Información sobre pedidos
| Nombre del producto | Número de catálogo | UNIDAD | Precio | CANTIDAD | Favoritos | |
Plásmido Doble Nickase (h) ZO-1 | sc-400196-NIC | 20 µg | $410.00 | |||
Plásmido Doble Nickase (h2) ZO-1 | sc-400196-NIC-2 | 20 µg | $410.00 |
TJP1 codifica la proteína de andamiaje de las uniones estrechas ZO-1, un adaptador multidominio que conecta las claudinas y la ocludina con el citoesqueleto cortical de actina para organizar la arquitectura de la barrera epitelial y endotelial. ZO-1 coordina el ensamblaje de las uniones, la mecanotransducción y la remodelación del citoesqueleto mediante interacciones con complejos de señalización y de polaridad, integrando procesos como la adhesión célula–célula, el control de la permeabilidad y la regulación del crecimiento dependiente del contacto. La alteración de la expresión o la localización de TJP1 se asocia con la desorganización de las uniones estrechas y con cambios en el transporte paracelular, fenómenos observados con frecuencia durante la inflamación, la fibrosis y la diseminación de células tumorales. Como regulador central de la estabilidad de las uniones, ZO-1 se estudia ampliamente en vías que gobiernan la integridad de la barrera y la dinámica epitelio–mesénquima.
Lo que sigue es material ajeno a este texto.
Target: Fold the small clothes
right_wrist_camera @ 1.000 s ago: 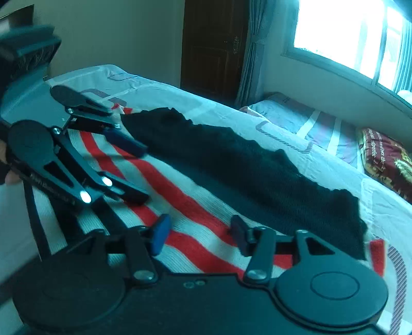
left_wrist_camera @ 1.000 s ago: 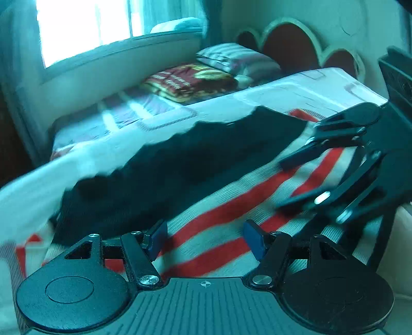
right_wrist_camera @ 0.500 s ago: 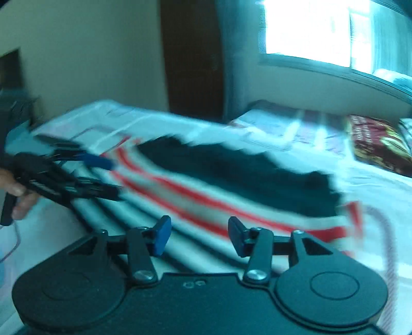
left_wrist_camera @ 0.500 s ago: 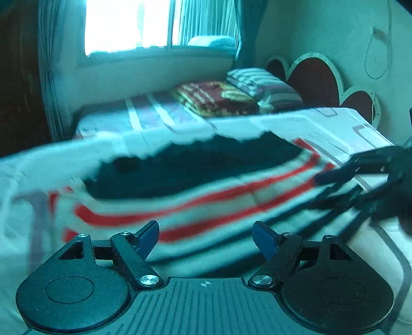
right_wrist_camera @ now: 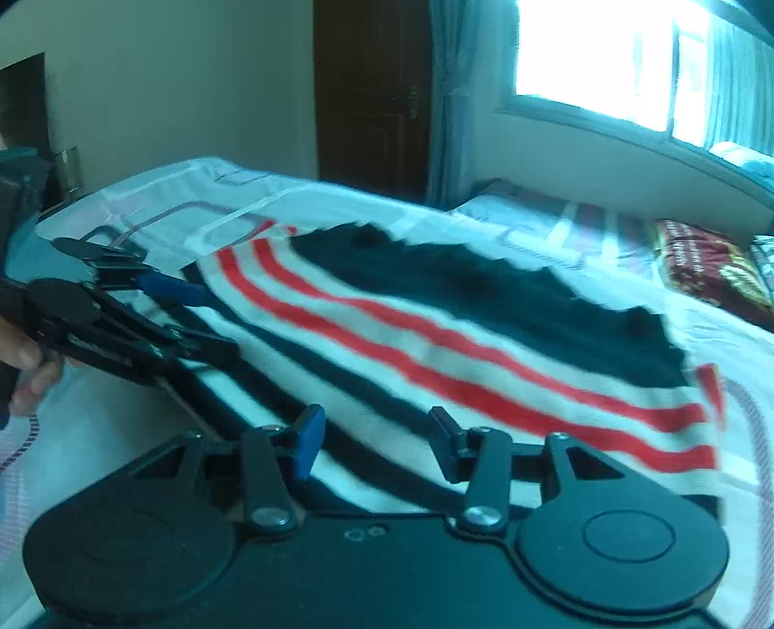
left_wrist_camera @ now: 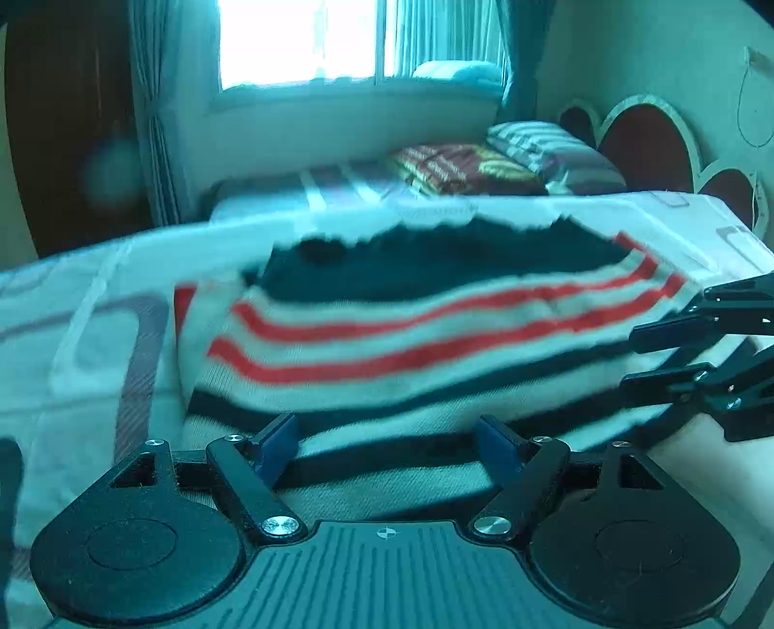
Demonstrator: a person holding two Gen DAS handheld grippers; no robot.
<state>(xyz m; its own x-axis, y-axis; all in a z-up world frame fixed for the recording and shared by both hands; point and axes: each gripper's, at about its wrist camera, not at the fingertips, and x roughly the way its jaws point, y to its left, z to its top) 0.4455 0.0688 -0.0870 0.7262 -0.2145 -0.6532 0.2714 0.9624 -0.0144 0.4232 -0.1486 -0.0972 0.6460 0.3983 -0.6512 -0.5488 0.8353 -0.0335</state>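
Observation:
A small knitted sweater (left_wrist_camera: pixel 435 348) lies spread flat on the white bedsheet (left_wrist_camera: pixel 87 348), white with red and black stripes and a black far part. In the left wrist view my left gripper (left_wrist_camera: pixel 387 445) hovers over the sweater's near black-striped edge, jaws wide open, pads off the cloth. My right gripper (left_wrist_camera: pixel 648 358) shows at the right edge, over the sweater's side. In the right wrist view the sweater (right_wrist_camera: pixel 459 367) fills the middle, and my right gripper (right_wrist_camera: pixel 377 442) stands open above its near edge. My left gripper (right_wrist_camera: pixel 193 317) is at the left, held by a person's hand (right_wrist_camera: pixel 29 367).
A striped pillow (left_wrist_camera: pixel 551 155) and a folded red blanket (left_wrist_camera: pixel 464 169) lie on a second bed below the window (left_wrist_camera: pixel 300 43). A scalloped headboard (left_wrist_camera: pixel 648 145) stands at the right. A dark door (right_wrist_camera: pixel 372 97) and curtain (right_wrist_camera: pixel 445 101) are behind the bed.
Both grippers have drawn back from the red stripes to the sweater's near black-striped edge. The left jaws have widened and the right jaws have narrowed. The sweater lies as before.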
ZO-1 El plásmido de doble nicasa (h) consiste en un par de plásmidos emparejados diseñados para la edición de alta especificidad del locus TJP1 en líneas celulares human. Cada plásmido expresa una nicasa Cas9 D10A y un ARN guía específico (sgRNA) dirigido a cadenas de ADN opuestas dentro de TJP1. Cuando se dirigen a sitios adyacentes en cadenas de ADN opuestas, las dos nicasas generan cortes en cadena simple desplazados que, juntos, producen una rotura de doble cadena escalonada, lo que requiere una actividad coordinada sobre el objetivo por parte de ambas guías. La rotura de ADN resultante se resuelve mediante vías de reparación celular endógenas, más comúnmente a través de la unión de extremos no homólogos (NHEJ), lo que da lugar a inserciones o deleciones que alteran la función de TJP1. Al requerir la participación de dos ARN guía en el locus diana, el enfoque de doble corte mejora la especificidad de la edición y proporciona una estrategia CRISPR complementaria para aplicaciones en las que se desea un control adicional sobre la precisión de la orientación.
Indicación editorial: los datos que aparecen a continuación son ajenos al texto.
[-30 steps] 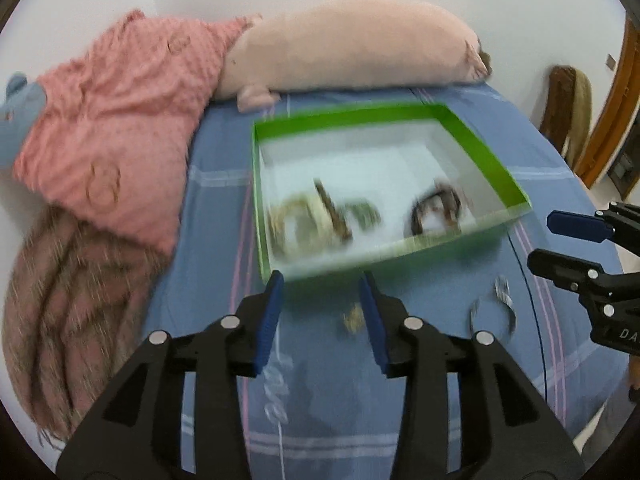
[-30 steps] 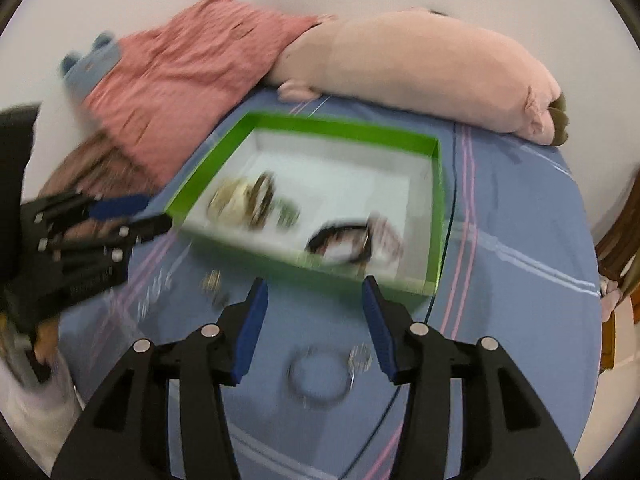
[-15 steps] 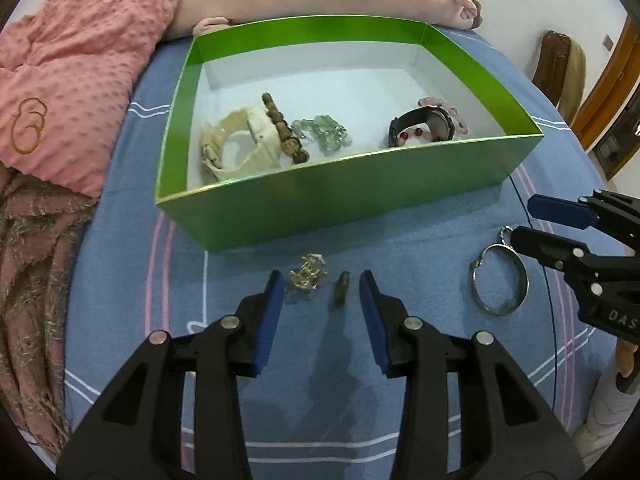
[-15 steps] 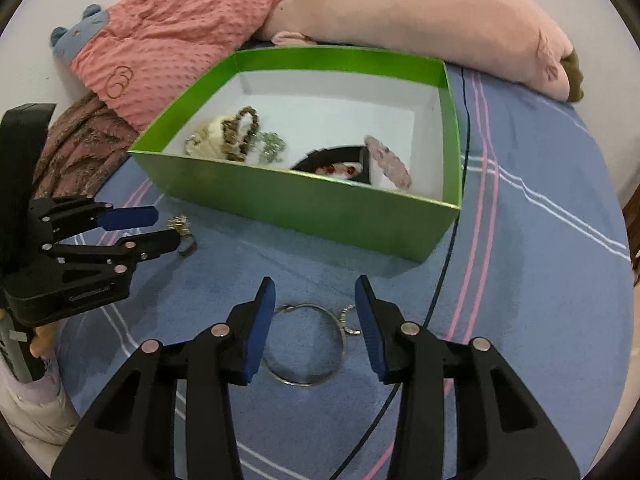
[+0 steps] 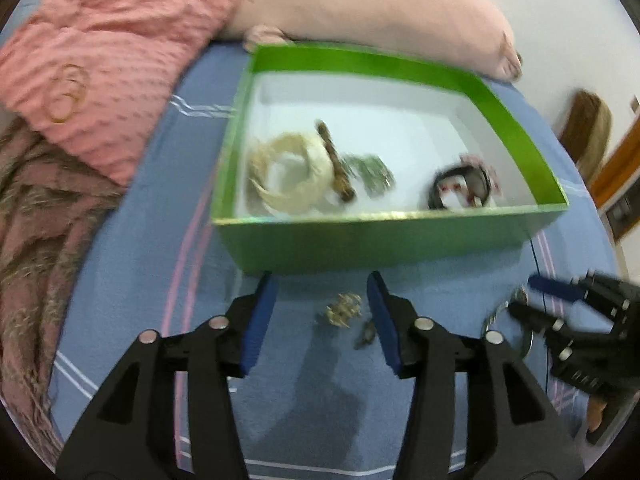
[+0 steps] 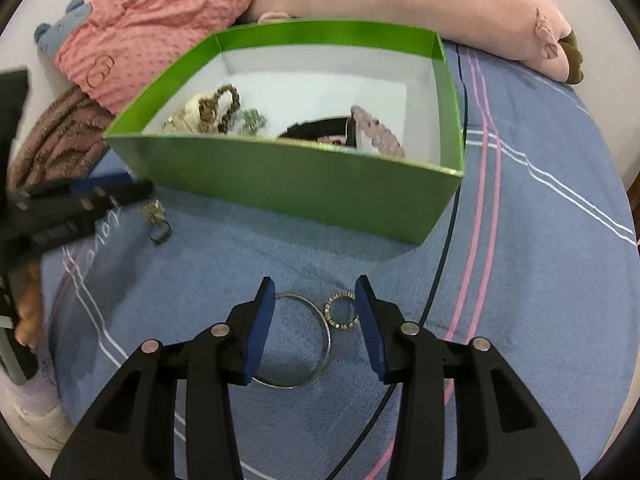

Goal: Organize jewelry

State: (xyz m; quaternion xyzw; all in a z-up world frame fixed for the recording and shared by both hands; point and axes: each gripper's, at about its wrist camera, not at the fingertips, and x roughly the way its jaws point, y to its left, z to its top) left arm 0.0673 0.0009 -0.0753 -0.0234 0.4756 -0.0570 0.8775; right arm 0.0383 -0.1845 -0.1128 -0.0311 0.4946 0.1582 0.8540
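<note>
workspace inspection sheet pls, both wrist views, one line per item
surface: blue striped blanket, soft.
job's things: green box already holds bracelets; silver hoop with small ring and gold trinket lie outside, in front of it.
clutter: pink blanket, pink plush.
grippers: left gripper open around the trinket; right gripper open over the hoop.
cables: thin dark line running past the box, cannot tell if cable.
surroundings: white wall, wooden door frame.

Pale cursive lettering, seemingly "love", is stitched on the blue blanket [image 6: 280, 248] just beside the left tool [image 6: 132, 190]. White print on that tool's body is too blurred to read.
</note>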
Para facilitar la identificación eficiente de las células editadas, un plásmido codifica GFP para la visualización fluorescente de las poblaciones transfectadas, mientras que el plásmido complementario lleva un gen de resistencia a la puromicina para la selección con antibióticos. En conjunto, estas características facilitan el enriquecimiento eficiente de las poblaciones cotransfectadas y simplifican la validación de los clones con TJP1 alterado.
Sólo para uso en investigación. No destinado a uso diagnóstico o terapéutico.